Poll - Why is CDI valuable to you? Why do you participate?

Poll administered on sli.do

  • I like to hear about (and share) the cool work folks are doing throughout the USGS! The Communities are valuable because they allow folks to share innovative research and discuss ways we can do so while following Department, Bureau, Mission Area policy.
  • new ideas and new networking
  • CDI provides relevant, useful, and timely data management related issues, projects, and tools.
  • I learn about new technology applications and learn of colleagues I might collaborate with.
  • To learn more about the technology and approaches other members are using to support science and decision making.

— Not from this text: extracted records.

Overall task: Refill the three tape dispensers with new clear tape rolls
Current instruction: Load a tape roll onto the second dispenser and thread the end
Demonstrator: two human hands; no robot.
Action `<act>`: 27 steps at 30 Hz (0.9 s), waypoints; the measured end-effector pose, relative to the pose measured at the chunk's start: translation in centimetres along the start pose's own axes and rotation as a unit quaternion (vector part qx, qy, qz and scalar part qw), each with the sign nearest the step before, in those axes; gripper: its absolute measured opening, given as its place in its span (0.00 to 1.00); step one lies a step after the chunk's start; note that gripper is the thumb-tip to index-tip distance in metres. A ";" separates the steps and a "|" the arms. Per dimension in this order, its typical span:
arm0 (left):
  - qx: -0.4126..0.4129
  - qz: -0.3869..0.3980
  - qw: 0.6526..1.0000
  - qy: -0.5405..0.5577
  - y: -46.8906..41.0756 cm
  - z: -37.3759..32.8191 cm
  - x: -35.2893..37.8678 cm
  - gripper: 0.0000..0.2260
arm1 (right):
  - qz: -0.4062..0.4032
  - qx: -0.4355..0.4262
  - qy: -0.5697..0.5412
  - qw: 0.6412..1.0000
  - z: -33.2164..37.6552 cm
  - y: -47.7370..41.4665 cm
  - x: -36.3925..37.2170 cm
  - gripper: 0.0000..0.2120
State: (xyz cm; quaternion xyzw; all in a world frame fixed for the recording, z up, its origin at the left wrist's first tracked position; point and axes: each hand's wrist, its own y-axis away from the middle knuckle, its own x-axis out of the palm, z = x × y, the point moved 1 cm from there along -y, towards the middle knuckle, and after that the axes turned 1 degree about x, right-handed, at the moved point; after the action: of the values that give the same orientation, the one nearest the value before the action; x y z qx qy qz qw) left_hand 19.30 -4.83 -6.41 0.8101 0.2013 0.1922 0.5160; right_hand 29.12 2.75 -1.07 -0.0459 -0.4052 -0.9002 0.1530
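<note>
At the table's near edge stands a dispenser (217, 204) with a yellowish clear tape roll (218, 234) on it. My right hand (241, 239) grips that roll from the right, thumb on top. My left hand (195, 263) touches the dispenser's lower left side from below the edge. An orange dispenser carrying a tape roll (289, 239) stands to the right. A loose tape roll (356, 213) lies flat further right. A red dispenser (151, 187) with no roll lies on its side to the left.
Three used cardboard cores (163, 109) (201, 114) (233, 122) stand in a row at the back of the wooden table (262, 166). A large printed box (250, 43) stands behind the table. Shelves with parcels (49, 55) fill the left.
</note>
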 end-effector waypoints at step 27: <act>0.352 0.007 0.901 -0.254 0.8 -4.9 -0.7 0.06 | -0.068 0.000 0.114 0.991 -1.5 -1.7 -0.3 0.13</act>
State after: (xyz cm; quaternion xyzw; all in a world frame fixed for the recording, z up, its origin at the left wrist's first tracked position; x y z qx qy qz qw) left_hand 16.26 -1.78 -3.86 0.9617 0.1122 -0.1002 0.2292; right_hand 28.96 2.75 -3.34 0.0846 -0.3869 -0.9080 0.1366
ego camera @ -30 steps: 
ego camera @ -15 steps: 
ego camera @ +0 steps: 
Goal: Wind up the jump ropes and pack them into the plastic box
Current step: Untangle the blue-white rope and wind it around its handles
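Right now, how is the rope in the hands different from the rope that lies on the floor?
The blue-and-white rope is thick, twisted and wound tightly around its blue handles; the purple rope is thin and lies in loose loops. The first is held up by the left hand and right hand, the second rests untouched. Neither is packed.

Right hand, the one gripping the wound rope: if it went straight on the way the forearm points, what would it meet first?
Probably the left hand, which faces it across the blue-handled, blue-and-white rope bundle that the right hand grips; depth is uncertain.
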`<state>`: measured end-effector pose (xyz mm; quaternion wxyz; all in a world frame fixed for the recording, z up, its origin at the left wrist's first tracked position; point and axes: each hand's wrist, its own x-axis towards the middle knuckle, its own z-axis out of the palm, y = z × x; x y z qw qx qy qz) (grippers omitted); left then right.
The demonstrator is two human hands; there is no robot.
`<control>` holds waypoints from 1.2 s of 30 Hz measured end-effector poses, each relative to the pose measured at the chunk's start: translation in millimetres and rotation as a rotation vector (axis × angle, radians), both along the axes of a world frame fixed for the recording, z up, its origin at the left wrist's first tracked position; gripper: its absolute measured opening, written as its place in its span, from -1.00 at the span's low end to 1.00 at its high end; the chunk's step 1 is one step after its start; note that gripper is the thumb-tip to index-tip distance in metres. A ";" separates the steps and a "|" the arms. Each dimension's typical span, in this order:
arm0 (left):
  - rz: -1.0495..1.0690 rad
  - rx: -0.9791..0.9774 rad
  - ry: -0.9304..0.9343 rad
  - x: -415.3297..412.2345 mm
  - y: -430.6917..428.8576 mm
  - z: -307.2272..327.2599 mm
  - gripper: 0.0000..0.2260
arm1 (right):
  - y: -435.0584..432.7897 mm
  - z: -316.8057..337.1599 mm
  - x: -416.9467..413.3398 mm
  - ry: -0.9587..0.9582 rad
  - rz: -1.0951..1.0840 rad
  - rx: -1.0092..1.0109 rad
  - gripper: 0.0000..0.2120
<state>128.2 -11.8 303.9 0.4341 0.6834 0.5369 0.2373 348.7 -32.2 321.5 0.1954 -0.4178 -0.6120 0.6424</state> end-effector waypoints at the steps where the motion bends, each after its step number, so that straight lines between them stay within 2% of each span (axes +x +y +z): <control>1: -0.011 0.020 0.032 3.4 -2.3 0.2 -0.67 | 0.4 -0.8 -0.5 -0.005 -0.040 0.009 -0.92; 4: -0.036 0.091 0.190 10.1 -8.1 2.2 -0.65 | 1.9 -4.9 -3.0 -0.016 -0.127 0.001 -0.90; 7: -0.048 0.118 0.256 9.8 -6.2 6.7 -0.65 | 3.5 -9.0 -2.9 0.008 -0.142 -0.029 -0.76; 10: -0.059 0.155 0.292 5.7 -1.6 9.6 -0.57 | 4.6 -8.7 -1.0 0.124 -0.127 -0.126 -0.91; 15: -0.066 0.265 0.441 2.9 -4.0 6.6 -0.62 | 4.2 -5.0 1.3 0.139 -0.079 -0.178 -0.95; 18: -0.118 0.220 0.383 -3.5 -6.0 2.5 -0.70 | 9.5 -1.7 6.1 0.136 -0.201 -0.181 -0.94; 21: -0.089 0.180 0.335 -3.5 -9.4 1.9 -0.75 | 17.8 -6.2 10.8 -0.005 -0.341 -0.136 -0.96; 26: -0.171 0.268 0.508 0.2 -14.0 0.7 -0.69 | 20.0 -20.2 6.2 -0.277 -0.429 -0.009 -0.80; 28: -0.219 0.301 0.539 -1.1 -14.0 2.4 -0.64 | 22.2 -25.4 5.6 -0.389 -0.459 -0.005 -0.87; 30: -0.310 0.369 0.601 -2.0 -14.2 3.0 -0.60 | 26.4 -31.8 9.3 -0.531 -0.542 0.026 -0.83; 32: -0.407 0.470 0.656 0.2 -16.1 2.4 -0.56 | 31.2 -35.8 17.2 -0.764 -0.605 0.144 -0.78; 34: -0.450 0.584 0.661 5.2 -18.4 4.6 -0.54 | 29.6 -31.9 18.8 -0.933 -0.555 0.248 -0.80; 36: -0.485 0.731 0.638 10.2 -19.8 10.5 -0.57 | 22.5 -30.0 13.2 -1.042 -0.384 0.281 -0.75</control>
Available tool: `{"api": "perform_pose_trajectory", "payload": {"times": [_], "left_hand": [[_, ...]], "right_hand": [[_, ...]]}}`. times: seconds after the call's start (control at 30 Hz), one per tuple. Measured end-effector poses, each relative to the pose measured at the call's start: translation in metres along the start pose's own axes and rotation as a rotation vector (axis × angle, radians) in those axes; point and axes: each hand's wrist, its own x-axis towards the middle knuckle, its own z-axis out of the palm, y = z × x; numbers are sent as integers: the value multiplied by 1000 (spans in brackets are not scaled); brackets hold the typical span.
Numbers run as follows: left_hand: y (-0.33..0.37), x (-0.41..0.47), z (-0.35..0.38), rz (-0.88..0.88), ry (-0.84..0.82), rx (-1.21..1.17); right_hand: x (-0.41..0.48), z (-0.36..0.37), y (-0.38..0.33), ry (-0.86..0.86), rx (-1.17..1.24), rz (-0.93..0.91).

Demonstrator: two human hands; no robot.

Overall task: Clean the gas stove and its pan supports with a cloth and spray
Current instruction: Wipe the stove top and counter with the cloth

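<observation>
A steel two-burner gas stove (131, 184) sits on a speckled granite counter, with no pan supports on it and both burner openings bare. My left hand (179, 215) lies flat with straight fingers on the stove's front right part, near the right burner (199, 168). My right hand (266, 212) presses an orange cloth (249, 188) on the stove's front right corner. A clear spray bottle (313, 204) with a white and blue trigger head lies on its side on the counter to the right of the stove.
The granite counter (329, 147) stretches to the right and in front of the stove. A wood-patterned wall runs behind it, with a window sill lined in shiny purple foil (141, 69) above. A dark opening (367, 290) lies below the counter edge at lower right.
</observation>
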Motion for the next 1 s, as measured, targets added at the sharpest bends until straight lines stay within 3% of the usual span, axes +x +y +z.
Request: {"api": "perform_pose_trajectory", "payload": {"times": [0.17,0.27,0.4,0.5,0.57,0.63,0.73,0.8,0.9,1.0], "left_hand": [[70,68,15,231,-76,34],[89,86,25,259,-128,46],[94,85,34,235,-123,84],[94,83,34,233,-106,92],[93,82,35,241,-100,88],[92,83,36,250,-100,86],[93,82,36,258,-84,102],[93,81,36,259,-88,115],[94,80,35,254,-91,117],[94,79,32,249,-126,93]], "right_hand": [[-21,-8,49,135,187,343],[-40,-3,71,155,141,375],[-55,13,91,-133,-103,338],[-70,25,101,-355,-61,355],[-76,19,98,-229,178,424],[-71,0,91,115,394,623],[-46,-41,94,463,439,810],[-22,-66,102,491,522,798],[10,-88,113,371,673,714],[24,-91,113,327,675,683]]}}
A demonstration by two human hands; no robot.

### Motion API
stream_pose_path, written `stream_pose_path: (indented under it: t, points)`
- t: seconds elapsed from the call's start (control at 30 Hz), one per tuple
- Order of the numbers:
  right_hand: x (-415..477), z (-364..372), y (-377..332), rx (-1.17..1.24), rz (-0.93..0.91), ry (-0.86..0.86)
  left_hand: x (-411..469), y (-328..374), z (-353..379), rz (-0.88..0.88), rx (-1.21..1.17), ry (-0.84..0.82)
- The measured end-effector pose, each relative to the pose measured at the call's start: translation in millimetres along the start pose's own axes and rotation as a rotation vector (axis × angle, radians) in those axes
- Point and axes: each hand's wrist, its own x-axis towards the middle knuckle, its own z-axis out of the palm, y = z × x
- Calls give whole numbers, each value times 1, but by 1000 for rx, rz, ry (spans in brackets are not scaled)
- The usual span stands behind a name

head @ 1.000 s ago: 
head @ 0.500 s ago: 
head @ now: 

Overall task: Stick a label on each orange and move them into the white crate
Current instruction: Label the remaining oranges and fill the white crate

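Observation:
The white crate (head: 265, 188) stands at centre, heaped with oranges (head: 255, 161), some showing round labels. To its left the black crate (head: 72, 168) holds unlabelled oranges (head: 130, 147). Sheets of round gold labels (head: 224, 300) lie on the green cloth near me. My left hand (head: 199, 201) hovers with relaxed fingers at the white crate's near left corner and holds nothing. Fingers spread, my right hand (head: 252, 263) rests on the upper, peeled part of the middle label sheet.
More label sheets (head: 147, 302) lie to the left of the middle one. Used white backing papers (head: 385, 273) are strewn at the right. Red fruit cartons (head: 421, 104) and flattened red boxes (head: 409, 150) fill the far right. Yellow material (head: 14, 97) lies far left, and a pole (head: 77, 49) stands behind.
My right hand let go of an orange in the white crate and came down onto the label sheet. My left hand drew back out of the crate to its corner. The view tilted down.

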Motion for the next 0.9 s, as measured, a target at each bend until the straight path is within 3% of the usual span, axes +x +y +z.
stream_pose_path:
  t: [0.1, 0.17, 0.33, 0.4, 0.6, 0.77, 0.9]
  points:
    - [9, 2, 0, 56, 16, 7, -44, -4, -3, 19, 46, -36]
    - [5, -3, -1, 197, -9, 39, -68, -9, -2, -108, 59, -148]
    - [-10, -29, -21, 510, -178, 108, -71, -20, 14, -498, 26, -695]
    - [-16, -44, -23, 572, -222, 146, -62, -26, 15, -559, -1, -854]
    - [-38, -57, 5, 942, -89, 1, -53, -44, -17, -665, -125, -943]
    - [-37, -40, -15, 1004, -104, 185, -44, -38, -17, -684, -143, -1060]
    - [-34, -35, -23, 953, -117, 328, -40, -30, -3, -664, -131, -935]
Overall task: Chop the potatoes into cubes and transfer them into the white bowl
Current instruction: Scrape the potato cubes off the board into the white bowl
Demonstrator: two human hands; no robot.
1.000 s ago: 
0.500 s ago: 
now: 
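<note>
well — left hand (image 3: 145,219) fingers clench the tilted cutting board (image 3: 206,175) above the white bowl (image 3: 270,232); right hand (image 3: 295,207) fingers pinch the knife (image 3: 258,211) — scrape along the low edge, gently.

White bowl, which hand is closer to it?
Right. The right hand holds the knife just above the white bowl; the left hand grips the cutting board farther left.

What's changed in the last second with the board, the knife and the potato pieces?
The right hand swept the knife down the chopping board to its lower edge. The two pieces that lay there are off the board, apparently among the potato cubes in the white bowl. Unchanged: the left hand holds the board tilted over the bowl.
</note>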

  • The CDI helps me to get my work done in my daily job! I find the people who are part of the CDI are amazing to interact with - they are engaged, enthusiastic, and interested in making things better at USGS. CDI has made me feel like I am more in touch with the USGS - there is so much going on in this Bureau, and CDI keeps me informed and makes me feel like I am part of something bigger than just my daily job. Thanks for all you do to make this Community so vibrant!
  • Learn new tools and techniques
  • Provides valuable information on data management, tools that others are developing, issues that others are having, support of workgroups that have been great resources (metadata workgroup, data management). I have no other venue for this and had been floundering solo as there doesn't appear to be anyone else interested in this at my center (or, if they are, they don't say anything;). :(
  • To learn more about data management and tools to help the staff at CAWSC.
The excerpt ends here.